Use antibiotics as a last resort. Just be mindful that you’ll need to introduce more healthy bacteria afterward. If you follow the other steps in this post, you won’t have to use them so often because you’ll strengthen your immune system overall.
4. Probiotic Supplements
In addition to changing your diet and lifestyle, you can also take probiotic supplements to heal your gut.
These supplements contain living bacteria – the “good” kind that’s beneficial to your health. These pills contain similar bacteria to what you’d find in probiotic foods. The differences lie in the dosage and the convenience.
Studies have found that probiotics strengthen the immune system and fight off infectious agents while providing key nutrients themselves.
Unless you eat a lot of foods high in healthy bacteria daily, these are definitely worth considering. For many of us, it’s more convenient to pop a pill than to lie awake at night, regretting that you didn’t have enough sauerkraut that day.
Plenty of options are available either at your local vitamin shop or online. Look for a high bacteria count (at least 5 billion) and brands that have relied on science and research to find the best choice.
5. Camel Milk
Finally, you can heal your gut by drinking camel milk.
Yes, you read that read!
Camel milk is a great alternative to cow milk. It’s non-dairy and doesn’t contain casein protein, which makes it much easier to drink without digestive problems or inflammation.
Camel milk also contains more nutrients per serving than cow milk. This is especially important for people with leaky gut syndrome because the body struggles to absorb nutrients (malabsorption) when the gut lining becomes too permeable. So it’s key to get as many nutrients as possible during the healing process.

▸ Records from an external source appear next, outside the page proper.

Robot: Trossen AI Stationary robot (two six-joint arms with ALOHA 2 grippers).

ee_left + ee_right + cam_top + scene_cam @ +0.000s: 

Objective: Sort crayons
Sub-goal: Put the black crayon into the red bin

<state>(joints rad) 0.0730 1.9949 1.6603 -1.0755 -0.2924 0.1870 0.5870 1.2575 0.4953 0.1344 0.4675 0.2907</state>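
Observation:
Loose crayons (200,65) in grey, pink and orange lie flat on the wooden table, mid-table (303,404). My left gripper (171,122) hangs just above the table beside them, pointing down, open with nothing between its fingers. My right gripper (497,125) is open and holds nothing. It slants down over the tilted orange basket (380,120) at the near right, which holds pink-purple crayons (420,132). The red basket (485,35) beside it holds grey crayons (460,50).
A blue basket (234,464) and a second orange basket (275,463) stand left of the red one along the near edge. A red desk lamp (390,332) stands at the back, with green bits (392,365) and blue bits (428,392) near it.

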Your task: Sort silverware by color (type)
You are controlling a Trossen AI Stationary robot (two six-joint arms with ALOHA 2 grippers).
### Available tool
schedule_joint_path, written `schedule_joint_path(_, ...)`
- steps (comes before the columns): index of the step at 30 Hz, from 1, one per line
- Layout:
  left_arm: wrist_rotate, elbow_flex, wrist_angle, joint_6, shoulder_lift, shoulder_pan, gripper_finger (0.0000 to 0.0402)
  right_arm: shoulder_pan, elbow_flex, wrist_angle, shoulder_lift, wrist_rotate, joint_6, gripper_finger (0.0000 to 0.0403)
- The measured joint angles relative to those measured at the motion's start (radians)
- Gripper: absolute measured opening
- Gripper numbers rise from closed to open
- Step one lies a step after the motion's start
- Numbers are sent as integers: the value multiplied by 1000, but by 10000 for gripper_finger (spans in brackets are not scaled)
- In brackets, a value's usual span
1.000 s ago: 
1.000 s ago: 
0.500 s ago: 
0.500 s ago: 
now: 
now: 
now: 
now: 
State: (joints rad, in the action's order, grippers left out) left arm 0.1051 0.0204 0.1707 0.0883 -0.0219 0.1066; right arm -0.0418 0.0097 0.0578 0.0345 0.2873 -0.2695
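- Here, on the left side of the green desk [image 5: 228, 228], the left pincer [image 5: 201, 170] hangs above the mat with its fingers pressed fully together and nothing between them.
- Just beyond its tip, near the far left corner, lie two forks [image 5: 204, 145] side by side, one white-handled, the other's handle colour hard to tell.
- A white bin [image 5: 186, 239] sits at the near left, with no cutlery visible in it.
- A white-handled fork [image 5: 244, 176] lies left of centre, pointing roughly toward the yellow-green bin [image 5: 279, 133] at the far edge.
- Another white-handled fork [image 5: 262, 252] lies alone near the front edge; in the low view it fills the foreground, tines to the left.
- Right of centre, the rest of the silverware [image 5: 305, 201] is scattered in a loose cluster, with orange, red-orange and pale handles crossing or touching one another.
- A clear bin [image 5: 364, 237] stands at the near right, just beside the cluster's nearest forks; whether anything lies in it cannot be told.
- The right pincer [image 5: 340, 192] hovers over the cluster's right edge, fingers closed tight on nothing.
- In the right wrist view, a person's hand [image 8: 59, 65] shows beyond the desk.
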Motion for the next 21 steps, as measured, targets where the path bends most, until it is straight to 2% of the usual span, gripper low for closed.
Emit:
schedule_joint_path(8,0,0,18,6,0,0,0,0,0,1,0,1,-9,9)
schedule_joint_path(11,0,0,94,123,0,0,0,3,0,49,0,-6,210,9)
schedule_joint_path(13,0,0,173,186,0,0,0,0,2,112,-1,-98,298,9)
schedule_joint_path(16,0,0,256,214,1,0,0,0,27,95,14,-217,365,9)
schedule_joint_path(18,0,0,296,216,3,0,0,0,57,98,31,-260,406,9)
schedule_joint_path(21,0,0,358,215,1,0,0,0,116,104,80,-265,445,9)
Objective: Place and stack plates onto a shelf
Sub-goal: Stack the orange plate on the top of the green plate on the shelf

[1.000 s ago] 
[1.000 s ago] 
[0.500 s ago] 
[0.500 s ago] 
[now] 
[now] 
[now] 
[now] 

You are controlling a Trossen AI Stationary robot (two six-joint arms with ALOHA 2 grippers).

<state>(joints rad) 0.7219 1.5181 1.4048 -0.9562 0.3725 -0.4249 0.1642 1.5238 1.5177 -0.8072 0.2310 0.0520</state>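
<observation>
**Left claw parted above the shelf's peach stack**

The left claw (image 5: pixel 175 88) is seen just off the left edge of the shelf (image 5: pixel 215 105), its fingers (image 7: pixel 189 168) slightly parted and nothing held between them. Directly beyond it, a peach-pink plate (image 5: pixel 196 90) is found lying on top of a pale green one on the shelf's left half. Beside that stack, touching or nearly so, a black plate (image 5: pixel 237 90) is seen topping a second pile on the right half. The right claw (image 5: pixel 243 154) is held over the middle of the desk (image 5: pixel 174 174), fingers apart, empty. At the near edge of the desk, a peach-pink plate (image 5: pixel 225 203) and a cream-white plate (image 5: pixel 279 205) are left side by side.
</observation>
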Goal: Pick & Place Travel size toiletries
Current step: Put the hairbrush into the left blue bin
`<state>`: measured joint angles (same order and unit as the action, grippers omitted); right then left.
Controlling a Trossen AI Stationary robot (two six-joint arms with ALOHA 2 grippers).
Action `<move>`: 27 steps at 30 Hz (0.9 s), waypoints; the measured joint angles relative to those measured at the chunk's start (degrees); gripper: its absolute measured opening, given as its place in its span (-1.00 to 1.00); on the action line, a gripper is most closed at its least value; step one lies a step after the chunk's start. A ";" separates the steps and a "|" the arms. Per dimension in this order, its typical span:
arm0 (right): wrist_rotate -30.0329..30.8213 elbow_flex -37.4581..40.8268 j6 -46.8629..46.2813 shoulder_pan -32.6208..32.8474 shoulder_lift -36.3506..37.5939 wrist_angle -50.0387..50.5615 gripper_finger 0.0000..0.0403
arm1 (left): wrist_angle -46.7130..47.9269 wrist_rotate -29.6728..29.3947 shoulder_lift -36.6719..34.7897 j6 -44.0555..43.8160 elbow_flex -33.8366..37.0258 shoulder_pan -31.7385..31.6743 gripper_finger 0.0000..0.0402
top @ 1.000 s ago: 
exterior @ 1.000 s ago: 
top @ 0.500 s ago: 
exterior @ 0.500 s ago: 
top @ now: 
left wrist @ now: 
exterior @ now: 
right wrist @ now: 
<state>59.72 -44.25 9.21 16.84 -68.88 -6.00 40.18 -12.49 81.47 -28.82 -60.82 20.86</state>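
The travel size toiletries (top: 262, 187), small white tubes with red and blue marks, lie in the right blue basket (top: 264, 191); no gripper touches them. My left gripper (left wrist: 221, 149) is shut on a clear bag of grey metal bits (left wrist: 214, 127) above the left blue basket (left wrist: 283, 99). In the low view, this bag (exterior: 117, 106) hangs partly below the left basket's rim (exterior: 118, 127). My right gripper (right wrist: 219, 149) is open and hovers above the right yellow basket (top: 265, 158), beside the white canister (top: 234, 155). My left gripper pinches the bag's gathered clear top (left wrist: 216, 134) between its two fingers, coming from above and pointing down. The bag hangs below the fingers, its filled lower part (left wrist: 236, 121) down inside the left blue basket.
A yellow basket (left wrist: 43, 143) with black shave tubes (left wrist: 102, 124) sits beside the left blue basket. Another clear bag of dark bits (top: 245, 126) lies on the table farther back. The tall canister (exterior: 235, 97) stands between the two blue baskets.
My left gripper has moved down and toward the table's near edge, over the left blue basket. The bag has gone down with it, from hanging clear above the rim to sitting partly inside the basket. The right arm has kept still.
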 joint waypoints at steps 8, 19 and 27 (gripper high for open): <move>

While dairy products often trigger an immune system response (inflaming the body), drinking camel milk has the opposite effect. Because both leaky gut and unhealthy gut microbiome cause inflammation, and because chronic inflammation has been linked to numerous modern diseases, it’s imperative to do whatever we can to fight it.
How to Heal Your Gut
Your gut health is more important than you think. This incredibly diverse, complex ecosystem of bacteria has wide-ranging effects on your health.
A quality diet rich in vegetables, protein, and healthy fats keeps your gut barrier solid and lays the foundation for beneficial bacteria to thrive. Using supplements strategically and tweaking your lifestyle will take your gut health to the next level.
Additionally, treating your gut well may have impact on healing autism and other diseases that affect many people.